In this case, the adjustments that could have been made were not complex or expensive. The interview could have been reviewed. A further interview could have been offered. A simple conversation could have taken place. None of these things require significant resource - they require awareness, a clear process, and someone with the understanding and confidence to act on it.
“There is often pressure during the interview process to get roles filled, but it can be costly if you fail to fully consider reasonable adjustments during the process.”Melanie Stancliffe, Employment Partner, Freeths - quoted in People Management, March 2026
Three Questions Every Employer Should Ask About Their Hiring Process
1. Do we have a clear process for how adjustment requests are handled during recruitment - including when they arise on the day of an interview?
Many organisations have an equal opportunities form and a general commitment to inclusive hiring. Very few have a step-by-step process for what happens when a candidate discloses a disability that may have affected their performance. This case illustrates exactly why that gap matters.
2. Are our hiring managers trained to recognise when an adjustment may be needed - even if a candidate hasn’t formally requested one?
The duty to make adjustments is proactive. Waiting for a candidate to raise a formal complaint is not a sufficient response. Managers involved in recruitment need to know what to look for, what questions to ask, and what options are available.
3. Are we keeping the right records - and would they stand up to scrutiny?
The tribunal in this case noted that scoring sheets were only retained for two of three panel members. Good record-keeping is not bureaucracy for its own sake - it is the evidence that demonstrates a fair and considered process. If you cannot show your reasoning, you cannot defend it.
How TWIC Can Help
At The Workplace Inclusion Consultancy we work with employers to make inclusive recruitment a practical reality rather than an aspiration.
Our Inclusive Recruitment Redesign service reviews your end-to-end hiring process - from job descriptions and application forms through to interview design, scoring, and decision-making - and rebuilds it to remove the structural barriers that disadvantage disabled and neurodivergent candidates.

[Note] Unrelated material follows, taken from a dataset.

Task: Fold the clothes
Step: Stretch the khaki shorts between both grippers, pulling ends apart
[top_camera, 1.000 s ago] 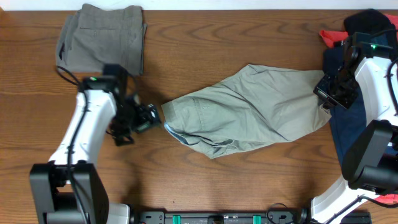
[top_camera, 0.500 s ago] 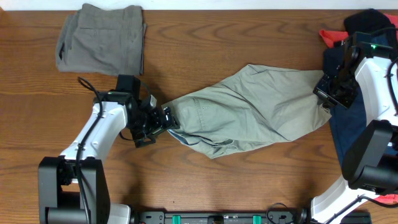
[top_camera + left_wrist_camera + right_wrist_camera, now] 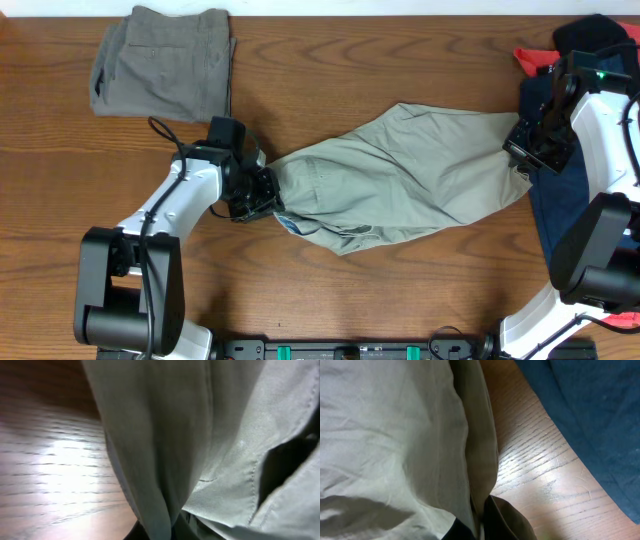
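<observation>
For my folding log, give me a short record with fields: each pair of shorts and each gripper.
khaki shorts: crumpled mid-table, unfolded
left gripper: shut on khaki shorts, waistband end
right gripper: shut on khaki shorts, opposite end
grey-olive shorts: folded, far left corner
navy shorts: right edge, partly beneath right arm

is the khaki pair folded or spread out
Spread out, unfolded: the khaki shorts lie rumpled across the table, stretched between the left gripper and right gripper, each shut on one end.
</observation>
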Action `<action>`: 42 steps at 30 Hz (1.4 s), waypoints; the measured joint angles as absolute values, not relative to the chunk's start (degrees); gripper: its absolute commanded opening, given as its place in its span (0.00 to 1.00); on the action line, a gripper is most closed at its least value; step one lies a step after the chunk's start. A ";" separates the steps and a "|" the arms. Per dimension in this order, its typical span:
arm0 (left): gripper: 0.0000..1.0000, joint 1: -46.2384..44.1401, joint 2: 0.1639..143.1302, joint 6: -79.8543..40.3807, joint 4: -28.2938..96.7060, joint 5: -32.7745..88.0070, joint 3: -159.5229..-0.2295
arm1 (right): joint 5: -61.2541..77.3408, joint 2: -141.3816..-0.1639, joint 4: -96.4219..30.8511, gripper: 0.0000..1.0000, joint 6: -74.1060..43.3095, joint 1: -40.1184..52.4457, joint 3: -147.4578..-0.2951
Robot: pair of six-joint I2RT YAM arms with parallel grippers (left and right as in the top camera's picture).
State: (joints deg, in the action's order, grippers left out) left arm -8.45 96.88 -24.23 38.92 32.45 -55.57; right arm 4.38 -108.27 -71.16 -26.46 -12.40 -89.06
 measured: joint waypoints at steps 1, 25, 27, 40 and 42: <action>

We help you put a clear, auditable reasonable adjustments process in place for recruitment, so that your team knows what to do when a situation like this arises.
Our Inclusive Manager Leading Minds training programme builds the knowledge and confidence your hiring managers need to handle disability disclosure, reasonable adjustment requests, and inclusive interview practice - not as a compliance exercise, but as a genuine skill.

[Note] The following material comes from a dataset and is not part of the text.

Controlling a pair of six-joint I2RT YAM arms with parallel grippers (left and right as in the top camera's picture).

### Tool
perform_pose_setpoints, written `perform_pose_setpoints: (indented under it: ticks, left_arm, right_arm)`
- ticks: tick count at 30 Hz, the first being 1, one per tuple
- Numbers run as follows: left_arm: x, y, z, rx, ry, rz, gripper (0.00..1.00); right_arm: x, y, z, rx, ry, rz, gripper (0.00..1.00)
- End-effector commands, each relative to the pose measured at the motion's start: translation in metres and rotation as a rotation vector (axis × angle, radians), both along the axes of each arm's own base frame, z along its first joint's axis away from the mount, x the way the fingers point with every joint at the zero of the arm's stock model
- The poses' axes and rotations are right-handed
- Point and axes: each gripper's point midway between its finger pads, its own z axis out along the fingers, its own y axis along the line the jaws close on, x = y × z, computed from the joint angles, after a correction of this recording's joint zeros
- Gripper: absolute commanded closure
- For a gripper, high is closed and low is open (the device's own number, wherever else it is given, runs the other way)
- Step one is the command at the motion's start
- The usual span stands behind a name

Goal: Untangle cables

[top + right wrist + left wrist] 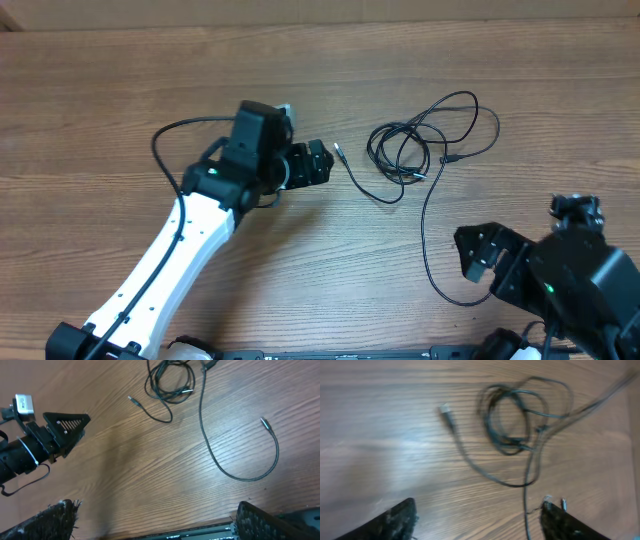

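Cables (420, 150) are lying tangled on the table (100, 80); both jaws are standing wide and empty, the left hovering near a loose tip (337, 150). Reaching seems underway, so next is calling for pinching that tip

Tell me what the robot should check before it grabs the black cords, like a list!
1. Left hand open and empty: ok.
2. Right hand open and empty: ok.
3. Silvery plug tip lying free, near the left hand: ok.
4. Cables pulled apart: not ok, they loop over each other.
5. Which cord lies on top in the loops: cannot tell.
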Motion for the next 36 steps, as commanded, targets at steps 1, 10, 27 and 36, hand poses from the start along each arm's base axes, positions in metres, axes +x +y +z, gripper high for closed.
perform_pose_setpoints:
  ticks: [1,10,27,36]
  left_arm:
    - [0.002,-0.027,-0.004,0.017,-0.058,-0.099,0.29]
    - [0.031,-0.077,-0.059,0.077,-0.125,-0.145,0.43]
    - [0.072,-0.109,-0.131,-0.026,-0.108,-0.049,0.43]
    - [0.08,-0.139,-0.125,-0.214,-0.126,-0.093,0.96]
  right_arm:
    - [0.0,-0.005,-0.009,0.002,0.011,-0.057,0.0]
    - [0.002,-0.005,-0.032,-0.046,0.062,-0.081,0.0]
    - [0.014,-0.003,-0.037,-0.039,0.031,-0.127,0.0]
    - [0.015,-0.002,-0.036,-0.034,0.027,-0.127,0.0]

We also offer a free interactive Reasonable Adjustments Explorer tool with over 100 adjustments to explore, searchable by impact in the workplace - a useful starting point for any employer unsure of what reasonable adjustment options are available.
Access the tool: You can explore our free Reasonable Adjustment Explorer - over 100 adjustments searchable by how a condition impacts someone at work.
A Final Thought
The Royal Marsden is a world-renowned specialist hospital. Its people team is almost certainly made up of skilled, experienced professionals who care about doing the right thing. This case is not evidence of an employer that doesn’t care about inclusion.
It is evidence of what happens when a good employer does not have the right framework in place for a situation it didn’t anticipate.
Most reasonable adjustments in recruitment are simple. Most of the risk is avoidable. And most of the employers we speak to are closer to getting it right than they think - they just need a clearer process.